__Description of the task__. Return only the lines from the top of the data down to the one that holds "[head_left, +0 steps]", both included, without any pictures.

---------- Information ----------

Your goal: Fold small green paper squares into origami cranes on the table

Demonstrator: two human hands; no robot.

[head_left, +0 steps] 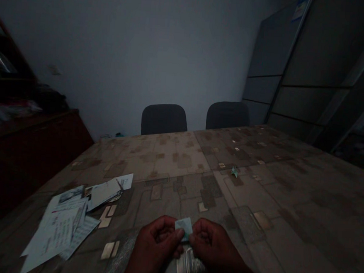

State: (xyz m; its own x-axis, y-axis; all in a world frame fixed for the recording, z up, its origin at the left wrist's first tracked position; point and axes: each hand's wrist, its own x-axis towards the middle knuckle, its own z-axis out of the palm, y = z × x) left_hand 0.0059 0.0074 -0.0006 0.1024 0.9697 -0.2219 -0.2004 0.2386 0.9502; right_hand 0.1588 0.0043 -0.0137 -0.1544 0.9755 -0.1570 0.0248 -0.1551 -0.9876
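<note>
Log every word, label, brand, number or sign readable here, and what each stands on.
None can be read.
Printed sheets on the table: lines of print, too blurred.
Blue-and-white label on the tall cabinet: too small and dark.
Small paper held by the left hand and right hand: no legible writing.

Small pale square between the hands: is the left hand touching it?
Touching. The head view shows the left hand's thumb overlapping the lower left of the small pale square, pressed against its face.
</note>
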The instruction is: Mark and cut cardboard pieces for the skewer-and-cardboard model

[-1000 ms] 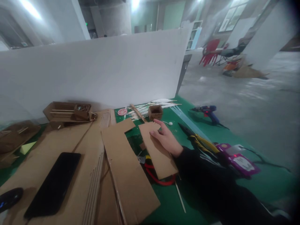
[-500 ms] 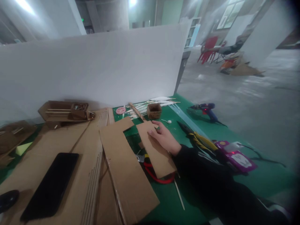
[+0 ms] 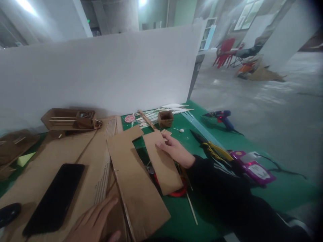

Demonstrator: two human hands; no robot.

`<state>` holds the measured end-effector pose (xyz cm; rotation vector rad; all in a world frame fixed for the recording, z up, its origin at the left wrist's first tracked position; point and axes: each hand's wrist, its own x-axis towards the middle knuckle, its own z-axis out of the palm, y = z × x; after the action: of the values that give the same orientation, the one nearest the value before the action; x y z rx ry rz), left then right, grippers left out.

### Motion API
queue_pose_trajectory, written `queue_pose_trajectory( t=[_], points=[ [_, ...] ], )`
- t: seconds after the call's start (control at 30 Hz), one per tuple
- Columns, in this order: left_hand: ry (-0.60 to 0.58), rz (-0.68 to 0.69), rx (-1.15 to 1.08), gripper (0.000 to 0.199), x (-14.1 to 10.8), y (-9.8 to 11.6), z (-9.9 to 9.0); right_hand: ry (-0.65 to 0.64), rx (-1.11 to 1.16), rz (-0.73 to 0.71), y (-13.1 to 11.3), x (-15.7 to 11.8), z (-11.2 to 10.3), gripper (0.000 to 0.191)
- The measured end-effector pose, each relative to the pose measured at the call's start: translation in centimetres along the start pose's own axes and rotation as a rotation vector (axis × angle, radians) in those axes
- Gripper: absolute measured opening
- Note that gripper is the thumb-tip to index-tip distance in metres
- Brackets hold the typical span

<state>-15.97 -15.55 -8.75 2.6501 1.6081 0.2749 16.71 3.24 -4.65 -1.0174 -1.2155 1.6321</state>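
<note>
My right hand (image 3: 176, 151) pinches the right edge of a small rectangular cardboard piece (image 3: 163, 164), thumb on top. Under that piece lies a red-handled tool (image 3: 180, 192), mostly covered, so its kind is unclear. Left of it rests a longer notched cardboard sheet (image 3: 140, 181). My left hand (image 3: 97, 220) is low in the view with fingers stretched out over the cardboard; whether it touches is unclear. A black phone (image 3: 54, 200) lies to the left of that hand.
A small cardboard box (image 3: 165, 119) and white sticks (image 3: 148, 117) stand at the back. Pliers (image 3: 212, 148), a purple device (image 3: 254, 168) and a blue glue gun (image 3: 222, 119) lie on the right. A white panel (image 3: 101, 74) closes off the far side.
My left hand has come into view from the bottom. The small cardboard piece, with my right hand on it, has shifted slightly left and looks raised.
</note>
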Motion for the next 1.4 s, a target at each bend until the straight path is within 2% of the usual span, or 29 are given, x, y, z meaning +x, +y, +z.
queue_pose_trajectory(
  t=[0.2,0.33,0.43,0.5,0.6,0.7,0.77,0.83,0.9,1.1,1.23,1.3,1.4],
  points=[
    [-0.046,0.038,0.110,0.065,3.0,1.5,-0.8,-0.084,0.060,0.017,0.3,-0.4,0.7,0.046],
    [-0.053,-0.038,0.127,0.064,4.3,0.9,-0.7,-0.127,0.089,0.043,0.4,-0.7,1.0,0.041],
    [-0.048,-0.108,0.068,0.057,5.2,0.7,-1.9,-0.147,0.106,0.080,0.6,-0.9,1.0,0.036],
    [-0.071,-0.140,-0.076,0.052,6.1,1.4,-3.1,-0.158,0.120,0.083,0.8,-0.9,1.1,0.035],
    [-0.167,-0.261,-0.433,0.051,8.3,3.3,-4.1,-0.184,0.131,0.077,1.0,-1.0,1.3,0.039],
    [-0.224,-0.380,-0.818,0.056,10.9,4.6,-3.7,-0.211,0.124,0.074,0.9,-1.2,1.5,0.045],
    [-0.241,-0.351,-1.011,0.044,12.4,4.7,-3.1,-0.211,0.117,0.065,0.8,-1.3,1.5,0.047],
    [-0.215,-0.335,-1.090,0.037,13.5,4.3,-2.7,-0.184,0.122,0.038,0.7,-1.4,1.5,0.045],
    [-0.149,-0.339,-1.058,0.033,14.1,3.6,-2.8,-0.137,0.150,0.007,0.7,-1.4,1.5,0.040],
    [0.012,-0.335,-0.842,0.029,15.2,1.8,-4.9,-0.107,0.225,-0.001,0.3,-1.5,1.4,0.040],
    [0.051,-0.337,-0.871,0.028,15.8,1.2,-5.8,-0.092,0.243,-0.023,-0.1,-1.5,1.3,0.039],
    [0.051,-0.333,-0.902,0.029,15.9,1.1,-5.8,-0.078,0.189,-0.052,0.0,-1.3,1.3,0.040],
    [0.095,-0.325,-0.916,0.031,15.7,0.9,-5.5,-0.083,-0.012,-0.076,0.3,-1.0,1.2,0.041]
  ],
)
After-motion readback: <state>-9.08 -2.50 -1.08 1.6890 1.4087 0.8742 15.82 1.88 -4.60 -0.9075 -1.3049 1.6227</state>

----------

__The answer__.
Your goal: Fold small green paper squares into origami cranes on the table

Demonstrator: two human hands; no robot.

[head_left, +0 steps] 

The output contains nothing more.